9.  Lighten Up your Dessert Course with a Cocoa Whipped Cream topping. It’s hard to be amorous with a fully belly, so you can lighten up your dessert course by using whipped cream instead of a heavier frosting or rich ganache.  Cocoa Whipped Cream is a great topping for a cakes or cupcakes, and quite easy to put together.  To make cocoa whipped cream: Take ½ C granulated white sugar, ¼ C unsweetened cocoa powder and sift together.

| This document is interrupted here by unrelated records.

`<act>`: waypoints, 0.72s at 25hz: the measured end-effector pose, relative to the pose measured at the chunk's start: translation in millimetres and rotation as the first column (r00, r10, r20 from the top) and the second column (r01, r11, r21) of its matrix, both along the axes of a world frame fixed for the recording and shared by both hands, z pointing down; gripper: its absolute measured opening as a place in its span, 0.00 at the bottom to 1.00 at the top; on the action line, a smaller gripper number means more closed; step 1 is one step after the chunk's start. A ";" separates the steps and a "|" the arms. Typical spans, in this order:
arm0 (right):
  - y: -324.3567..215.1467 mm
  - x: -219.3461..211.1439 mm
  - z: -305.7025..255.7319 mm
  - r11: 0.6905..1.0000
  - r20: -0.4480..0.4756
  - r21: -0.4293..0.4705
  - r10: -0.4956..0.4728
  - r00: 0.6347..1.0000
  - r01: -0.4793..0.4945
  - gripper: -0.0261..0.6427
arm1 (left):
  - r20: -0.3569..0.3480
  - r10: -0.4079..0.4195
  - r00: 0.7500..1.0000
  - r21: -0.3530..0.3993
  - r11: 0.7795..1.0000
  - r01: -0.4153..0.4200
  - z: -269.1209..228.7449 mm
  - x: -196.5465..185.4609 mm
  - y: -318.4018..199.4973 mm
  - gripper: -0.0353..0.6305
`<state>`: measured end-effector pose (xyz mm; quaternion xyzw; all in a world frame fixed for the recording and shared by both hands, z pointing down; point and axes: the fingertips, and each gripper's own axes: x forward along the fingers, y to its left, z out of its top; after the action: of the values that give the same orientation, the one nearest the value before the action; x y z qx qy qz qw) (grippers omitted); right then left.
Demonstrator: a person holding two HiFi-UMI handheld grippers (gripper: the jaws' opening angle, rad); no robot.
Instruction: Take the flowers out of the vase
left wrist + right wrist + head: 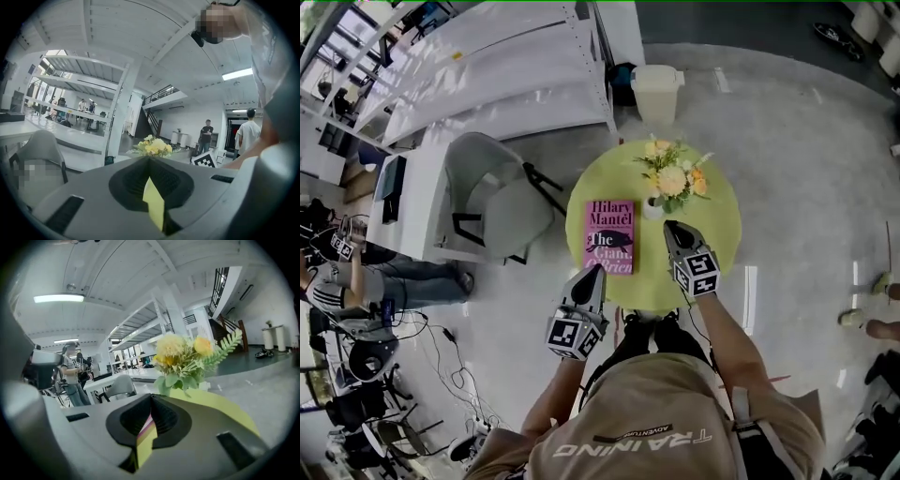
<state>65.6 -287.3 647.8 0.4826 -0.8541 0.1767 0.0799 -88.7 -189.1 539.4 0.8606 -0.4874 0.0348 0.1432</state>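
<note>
1. My left gripper (593, 273) has its jaws pressed together with nothing between them. Its tip sits over the near part of the table (724, 230), just beside the book's near edge.
2. The book (610, 236) is pink and lies flat on the green table. Its cover reads "Hilary Mantel", then "The Giant" and a partly legible "Brien".
3. My shirt (656, 412) reads "TRAINING", with a smaller "ADVENTURE" above it. Both appear upside down from the head view.
4. The flowers (673, 175) are yellow and peach with green leaves. They stand upright in a small white vase (652, 209) on the far part of the table, just right of the book's far corner.
5. My right gripper (669, 225) is also closed and empty. Its tip is just beside the vase on the near side, and the flowers fill its view close ahead.
</note>
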 end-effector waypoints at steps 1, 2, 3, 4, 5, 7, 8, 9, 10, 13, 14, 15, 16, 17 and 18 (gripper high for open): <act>-5.2 -1.0 6.6 1.000 -0.005 -0.010 0.005 1.000 -0.005 0.04 | -0.001 0.005 1.000 -0.008 1.000 -0.005 2.6 -1.5 -1.5 0.07; -10.5 -2.0 12.2 1.000 -0.008 -0.018 0.010 1.000 -0.010 0.04 | -0.001 0.010 1.000 -0.016 1.000 -0.010 4.7 -3.0 -2.8 0.07; -16.0 -2.8 17.0 0.999 -0.008 -0.026 0.018 1.000 -0.018 0.04 | 0.000 0.016 1.000 -0.023 1.000 -0.016 6.9 -4.7 -4.0 0.07; -21.8 -3.3 21.0 0.999 -0.005 -0.033 0.029 1.000 -0.029 0.04 | 0.001 0.021 1.000 -0.030 0.999 -0.021 9.7 -6.5 -5.2 0.07; -28.0 -3.6 24.5 0.998 -0.001 -0.038 0.041 0.999 -0.041 0.04 | 0.000 0.026 1.000 -0.037 0.999 -0.026 13.0 -8.7 -6.7 0.07; -41.5 -4.6 29.7 0.997 0.004 -0.046 0.065 0.998 -0.065 0.04 | -0.004 0.032 0.999 -0.049 0.998 -0.032 19.9 -14.1 -10.8 0.07; -48.1 -5.6 31.6 0.996 0.002 -0.047 0.074 0.997 -0.074 0.04 | -0.005 0.033 0.999 -0.055 0.998 -0.034 23.0 -17.4 -13.0 0.07; -54.3 -6.8 32.9 0.996 -0.002 -0.048 0.081 0.997 -0.081 0.04 | -0.006 0.035 0.999 -0.062 0.997 -0.035 25.7 -20.9 -15.1 0.07; -60.0 -7.9 33.6 0.995 -0.008 -0.048 0.087 0.996 -0.088 0.04 | -0.006 0.037 0.999 -0.067 0.997 -0.038 27.7 -24.3 -17.4 0.07; -74.1 -7.9 35.4 0.993 -0.021 -0.049 0.107 0.994 -0.108 0.06 | 0.002 0.050 0.999 -0.067 0.997 -0.049 32.5 -32.3 -25.4 0.07; -77.6 -8.5 36.2 0.993 -0.018 -0.052 0.109 0.994 -0.110 0.14 | 0.003 0.052 0.999 -0.065 0.997 -0.052 33.9 -34.2 -28.8 0.07; -80.8 -10.0 37.1 0.992 -0.009 -0.057 0.108 0.994 -0.108 0.21 | 0.001 0.053 0.999 -0.065 0.996 -0.053 35.3 -35.9 -32.3 0.07; -83.4 -12.2 38.3 0.992 -0.002 -0.065 0.106 0.994 -0.106 0.30 | 0.000 0.055 0.998 -0.067 0.996 -0.055 36.3 -37.7 -35.6 0.07; -85.7 -14.5 39.8 0.992 0.003 -0.074 0.104 0.995 -0.104 0.36 | 0.000 0.058 0.998 -0.069 0.996 -0.058 36.7 -39.4 -38.5 0.07; -87.7 -16.6 41.4 0.991 0.005 -0.083 0.105 0.994 -0.104 0.40 | 0.001 0.061 0.998 -0.071 0.996 -0.061 36.7 -40.9 -40.7 0.07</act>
<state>49.0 -375.0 689.2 0.5221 -0.8201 0.2179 0.0862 -129.6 -229.8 576.2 0.8694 -0.4596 0.0576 0.1718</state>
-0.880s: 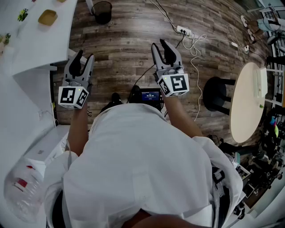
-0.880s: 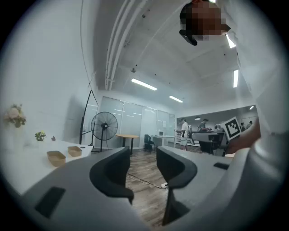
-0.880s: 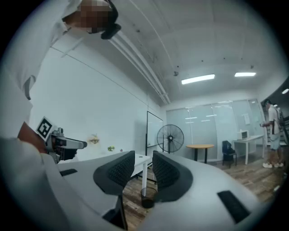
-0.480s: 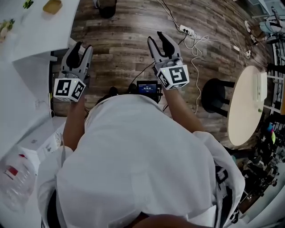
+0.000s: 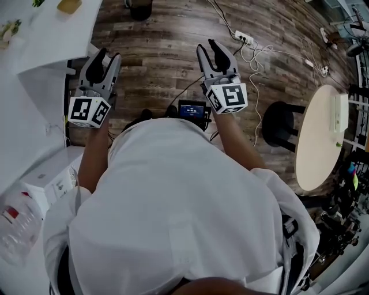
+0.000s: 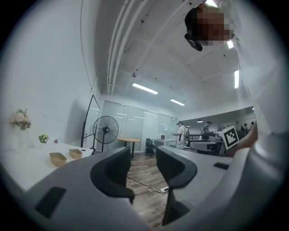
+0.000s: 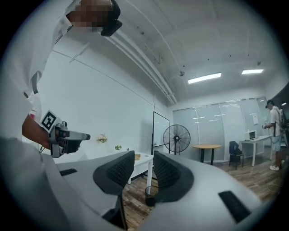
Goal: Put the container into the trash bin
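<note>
A tan container (image 5: 69, 6) lies on the white table (image 5: 52, 40) at the upper left; in the left gripper view two such containers (image 6: 58, 158) sit on that table. The black mesh trash bin (image 5: 140, 8) stands on the wood floor at the top edge, and in the right gripper view the bin (image 7: 150, 196) shows beside the table leg. My left gripper (image 5: 104, 60) and right gripper (image 5: 211, 50) are held level in front of the body, far from both. Each is open with nothing between its jaws, as the left gripper (image 6: 142, 169) and right gripper (image 7: 143, 169) show.
A round table (image 5: 320, 138) and a black stool (image 5: 279, 124) stand to the right. A power strip with cables (image 5: 239, 39) lies on the floor ahead, and a small screen device (image 5: 192, 110) is near the feet. A clear bottle (image 5: 14, 227) lies lower left. A standing fan (image 6: 106, 131) is farther off.
The head view has drifted so the table and bin sit nearer the top edge. Both grippers stay open and empty, with the left one a little higher in the picture.
</note>
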Available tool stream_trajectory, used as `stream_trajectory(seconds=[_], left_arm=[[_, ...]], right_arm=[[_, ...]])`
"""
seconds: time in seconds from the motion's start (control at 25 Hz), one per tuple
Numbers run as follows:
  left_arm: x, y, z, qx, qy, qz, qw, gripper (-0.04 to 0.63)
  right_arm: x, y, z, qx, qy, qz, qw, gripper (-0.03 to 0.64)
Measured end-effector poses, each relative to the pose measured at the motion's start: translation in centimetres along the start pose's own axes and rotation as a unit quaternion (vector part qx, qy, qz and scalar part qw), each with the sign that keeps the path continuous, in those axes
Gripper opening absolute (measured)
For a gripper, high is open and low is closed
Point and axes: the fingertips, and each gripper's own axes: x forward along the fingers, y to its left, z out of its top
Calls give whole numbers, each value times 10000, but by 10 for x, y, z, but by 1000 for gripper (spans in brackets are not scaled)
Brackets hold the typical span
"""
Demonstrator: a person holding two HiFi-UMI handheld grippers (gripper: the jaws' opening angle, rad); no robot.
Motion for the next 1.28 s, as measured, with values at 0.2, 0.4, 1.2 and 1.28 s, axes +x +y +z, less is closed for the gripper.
stream_trajectory(seconds=[0.2,0.4,1.2,1.28], left_arm=[[-2,-12,2,72,7,-2,10000,179],[1,-24,3,99,-19,25,9999,179],[23,-54,-7,138,-34,280,9995,179],[28,-57,-8,147,-39,309,9994,179]], right_arm=[[-10,-5,2,48,-71,-1,10000,149],[-21,-13,-1,168,-104,-18,9998,149],[-38,-53,-15,202,-178,-28,9996,143],[-38,-58,-17,176,-182,4,9997,141]])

Next, stir the sugar mixture into 1 C of heavy cream.  Refrigerate for 40 minutes, then whip with electric mixer until medium peaks for.  You can spread or frost this onto your favorite cake.

10. Prepare Pans with Cocoa Powder instead of Flour:  When making a chocolate layer cake, utilize cocoa powder instead of flour when greasing and “flouring” your pans.  You’re still get the non-stick result, but you wont have a white floury residue on the final cake.

11.  For Best Melting, Utilize Bar Chocolate or Melting Discs instead of Chocolate Chips:  Chocolate chips have stabilizing/hardening ingredients that help them keep their shape with warmed, as is the case with perfect chocolate chip cookies. Utilize chocolate meant for melting, such as bar chocolate or melting discs (but not candy melts).